### Task requirements
Write down exactly the lines of the listing below, beginning with the one containing "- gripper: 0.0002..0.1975" and closing with the final line.

### Given data

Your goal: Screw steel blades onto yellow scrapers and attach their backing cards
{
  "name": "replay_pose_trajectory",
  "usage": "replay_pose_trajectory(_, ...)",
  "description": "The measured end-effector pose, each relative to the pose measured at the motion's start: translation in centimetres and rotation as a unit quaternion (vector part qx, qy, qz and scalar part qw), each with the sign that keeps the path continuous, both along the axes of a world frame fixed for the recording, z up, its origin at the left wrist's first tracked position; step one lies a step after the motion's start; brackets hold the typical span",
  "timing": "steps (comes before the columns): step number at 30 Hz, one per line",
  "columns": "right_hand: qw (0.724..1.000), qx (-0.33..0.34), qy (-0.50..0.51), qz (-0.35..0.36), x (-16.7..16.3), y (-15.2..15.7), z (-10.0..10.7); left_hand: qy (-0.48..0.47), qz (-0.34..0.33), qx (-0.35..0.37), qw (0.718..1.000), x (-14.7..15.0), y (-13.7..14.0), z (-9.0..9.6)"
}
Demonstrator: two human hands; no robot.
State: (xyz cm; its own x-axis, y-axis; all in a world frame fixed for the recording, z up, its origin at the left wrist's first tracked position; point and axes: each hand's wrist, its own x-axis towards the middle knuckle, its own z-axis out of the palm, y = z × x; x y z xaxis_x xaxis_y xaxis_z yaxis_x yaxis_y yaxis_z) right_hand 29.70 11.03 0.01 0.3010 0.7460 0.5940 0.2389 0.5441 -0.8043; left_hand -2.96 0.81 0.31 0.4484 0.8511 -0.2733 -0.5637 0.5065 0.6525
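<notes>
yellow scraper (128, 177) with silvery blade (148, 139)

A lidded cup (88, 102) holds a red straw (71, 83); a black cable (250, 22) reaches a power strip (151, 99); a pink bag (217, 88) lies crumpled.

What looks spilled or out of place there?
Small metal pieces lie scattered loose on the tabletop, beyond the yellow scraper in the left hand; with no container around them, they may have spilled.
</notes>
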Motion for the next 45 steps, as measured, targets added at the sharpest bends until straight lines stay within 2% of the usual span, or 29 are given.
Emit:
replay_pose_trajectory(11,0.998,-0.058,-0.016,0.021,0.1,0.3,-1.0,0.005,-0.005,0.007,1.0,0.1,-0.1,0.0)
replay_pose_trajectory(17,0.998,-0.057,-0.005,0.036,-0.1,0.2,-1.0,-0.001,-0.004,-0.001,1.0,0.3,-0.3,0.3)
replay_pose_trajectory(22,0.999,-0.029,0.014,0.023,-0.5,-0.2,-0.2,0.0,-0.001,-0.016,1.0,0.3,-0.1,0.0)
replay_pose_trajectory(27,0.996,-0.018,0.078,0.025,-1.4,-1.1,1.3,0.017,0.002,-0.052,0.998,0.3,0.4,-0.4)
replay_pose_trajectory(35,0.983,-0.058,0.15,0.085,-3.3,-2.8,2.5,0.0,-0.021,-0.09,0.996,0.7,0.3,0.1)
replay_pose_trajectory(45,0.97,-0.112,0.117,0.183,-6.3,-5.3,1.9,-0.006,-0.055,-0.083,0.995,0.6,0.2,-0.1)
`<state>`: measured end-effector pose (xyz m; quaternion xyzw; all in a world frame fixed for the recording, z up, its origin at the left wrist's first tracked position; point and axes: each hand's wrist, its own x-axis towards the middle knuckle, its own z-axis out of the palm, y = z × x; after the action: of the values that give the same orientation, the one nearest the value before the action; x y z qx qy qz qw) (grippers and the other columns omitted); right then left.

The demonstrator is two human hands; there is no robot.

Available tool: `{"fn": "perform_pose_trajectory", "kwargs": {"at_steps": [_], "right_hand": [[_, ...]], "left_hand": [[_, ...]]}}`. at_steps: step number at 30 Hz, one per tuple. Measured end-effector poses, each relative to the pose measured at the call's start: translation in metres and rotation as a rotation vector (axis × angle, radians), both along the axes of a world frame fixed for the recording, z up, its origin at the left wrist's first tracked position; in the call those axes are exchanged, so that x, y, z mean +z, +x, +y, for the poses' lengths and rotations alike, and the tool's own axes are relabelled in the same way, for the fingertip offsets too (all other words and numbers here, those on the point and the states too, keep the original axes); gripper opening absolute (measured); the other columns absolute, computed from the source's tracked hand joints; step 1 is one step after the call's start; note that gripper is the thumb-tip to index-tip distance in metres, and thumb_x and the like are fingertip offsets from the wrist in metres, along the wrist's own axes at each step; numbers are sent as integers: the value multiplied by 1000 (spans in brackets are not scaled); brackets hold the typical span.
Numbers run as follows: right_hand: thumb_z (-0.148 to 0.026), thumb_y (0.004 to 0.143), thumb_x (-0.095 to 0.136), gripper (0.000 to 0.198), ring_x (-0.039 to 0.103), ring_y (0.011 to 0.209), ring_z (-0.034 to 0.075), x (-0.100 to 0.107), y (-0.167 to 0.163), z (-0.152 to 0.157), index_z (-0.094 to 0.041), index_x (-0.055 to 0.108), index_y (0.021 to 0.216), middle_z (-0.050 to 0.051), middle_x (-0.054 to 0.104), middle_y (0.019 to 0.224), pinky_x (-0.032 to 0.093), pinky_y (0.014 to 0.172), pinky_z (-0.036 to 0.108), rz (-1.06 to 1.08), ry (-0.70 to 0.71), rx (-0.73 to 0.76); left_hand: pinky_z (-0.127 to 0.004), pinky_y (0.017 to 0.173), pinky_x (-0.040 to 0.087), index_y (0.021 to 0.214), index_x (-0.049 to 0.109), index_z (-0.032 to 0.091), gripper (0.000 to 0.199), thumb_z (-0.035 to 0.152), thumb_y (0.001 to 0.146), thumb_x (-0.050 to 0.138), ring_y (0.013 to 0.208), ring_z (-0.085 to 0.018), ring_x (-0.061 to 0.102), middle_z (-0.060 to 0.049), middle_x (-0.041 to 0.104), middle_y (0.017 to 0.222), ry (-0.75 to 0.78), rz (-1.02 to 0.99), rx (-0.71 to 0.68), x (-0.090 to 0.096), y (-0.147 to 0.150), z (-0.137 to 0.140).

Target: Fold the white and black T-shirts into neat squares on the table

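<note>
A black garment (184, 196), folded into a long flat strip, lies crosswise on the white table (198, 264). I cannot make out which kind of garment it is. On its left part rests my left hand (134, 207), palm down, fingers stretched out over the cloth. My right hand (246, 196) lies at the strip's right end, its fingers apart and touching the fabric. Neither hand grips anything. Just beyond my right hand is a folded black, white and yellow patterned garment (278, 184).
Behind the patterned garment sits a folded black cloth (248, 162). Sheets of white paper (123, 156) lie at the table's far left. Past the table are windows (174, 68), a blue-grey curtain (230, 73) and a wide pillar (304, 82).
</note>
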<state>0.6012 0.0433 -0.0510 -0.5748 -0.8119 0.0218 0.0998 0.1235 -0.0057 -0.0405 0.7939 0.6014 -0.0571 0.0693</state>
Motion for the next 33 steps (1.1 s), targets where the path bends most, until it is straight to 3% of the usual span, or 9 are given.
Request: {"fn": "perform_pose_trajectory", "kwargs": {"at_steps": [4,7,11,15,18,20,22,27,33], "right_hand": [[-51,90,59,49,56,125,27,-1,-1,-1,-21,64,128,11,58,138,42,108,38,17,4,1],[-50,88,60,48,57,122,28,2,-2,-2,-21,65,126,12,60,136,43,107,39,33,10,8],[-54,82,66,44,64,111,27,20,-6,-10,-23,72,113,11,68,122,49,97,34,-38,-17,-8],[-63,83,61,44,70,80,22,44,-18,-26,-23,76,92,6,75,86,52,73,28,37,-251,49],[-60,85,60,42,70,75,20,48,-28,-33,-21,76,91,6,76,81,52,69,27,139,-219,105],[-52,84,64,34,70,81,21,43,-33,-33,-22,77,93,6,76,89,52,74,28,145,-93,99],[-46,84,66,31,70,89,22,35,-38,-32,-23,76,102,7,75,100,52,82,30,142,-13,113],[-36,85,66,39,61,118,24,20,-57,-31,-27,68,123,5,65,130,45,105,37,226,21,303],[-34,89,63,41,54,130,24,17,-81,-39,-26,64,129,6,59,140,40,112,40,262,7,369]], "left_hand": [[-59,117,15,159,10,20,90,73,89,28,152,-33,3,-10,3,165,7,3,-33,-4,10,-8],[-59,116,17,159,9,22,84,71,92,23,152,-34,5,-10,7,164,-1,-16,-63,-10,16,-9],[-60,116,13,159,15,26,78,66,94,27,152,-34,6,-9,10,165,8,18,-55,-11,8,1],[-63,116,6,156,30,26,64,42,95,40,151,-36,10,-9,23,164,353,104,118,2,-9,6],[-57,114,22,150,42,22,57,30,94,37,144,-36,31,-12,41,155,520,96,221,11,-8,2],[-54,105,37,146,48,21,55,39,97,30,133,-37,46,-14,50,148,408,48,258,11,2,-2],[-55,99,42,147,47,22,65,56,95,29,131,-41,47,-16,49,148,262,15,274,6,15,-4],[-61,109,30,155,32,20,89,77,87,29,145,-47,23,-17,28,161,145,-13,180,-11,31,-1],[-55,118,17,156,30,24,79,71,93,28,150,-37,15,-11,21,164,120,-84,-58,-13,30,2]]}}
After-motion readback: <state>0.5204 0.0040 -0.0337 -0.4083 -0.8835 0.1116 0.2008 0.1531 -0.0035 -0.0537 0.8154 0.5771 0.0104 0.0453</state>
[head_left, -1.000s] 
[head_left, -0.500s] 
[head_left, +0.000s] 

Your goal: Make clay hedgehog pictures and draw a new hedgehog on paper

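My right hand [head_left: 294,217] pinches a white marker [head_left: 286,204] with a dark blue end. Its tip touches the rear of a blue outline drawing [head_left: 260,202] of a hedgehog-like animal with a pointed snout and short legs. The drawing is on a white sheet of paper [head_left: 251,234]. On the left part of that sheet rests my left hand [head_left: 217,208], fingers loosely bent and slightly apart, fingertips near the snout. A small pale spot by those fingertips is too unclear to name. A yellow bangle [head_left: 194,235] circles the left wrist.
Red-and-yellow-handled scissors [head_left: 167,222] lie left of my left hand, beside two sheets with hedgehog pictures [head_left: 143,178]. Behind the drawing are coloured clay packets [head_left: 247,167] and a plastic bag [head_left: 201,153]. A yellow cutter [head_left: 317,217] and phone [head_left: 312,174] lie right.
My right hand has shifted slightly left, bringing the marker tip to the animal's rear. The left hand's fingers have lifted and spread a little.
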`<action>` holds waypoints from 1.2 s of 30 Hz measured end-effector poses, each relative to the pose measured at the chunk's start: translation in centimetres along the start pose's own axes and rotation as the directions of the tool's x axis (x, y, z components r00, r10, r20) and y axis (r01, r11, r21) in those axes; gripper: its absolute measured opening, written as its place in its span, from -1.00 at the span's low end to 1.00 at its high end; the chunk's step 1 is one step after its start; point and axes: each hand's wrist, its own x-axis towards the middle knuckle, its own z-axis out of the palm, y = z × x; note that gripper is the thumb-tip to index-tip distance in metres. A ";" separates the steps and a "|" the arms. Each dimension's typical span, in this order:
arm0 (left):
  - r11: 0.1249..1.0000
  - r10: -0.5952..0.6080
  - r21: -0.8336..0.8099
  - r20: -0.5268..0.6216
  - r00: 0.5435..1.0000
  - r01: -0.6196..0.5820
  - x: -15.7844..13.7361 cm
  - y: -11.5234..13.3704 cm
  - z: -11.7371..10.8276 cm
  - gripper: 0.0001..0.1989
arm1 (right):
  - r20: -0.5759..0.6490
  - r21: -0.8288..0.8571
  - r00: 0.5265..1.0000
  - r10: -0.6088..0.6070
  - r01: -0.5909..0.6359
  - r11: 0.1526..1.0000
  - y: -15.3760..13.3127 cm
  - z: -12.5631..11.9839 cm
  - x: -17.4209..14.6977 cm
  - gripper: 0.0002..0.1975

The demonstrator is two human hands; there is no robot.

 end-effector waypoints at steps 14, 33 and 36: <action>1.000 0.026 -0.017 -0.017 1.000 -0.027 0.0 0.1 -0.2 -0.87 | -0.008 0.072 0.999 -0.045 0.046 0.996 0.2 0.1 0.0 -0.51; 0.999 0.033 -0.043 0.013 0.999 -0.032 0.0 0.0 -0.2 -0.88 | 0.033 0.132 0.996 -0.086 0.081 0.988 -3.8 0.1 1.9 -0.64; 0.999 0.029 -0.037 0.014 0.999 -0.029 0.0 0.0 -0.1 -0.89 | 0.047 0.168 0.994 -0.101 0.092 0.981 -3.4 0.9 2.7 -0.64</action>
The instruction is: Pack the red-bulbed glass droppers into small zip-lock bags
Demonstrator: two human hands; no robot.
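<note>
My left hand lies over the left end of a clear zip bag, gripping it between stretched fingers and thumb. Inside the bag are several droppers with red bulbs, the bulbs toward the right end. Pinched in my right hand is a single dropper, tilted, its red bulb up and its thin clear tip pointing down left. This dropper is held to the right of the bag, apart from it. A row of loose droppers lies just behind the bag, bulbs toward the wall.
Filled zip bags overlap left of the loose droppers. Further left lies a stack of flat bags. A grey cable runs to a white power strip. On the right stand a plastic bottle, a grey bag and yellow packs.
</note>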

### Solved problem
  - gripper: 0.0002..0.1975

The demonstrator is two human hands; there is no robot.

 end-effector waypoints at steps 14, 33 and 36: <action>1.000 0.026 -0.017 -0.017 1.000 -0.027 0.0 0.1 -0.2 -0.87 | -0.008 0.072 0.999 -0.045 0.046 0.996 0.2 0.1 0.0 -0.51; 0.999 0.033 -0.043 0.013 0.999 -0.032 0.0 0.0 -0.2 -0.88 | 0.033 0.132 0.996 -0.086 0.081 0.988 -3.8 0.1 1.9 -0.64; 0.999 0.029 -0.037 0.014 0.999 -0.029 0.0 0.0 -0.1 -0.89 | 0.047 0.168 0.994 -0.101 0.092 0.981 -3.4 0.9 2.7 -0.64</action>
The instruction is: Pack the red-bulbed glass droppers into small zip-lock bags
Demonstrator: two human hands; no robot.
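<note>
My left hand lies over the left end of a clear zip bag, gripping it between stretched fingers and thumb. Inside the bag are several droppers with red bulbs, the bulbs toward the right end. Pinched in my right hand is a single dropper, tilted, its red bulb up and its thin clear tip pointing down left. This dropper is held to the right of the bag, apart from it. A row of loose droppers lies just behind the bag, bulbs toward the wall.
Filled zip bags overlap left of the loose droppers. Further left lies a stack of flat bags. A grey cable runs to a white power strip. On the right stand a plastic bottle, a grey bag and yellow packs.
</note>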

What needed an answer now has one.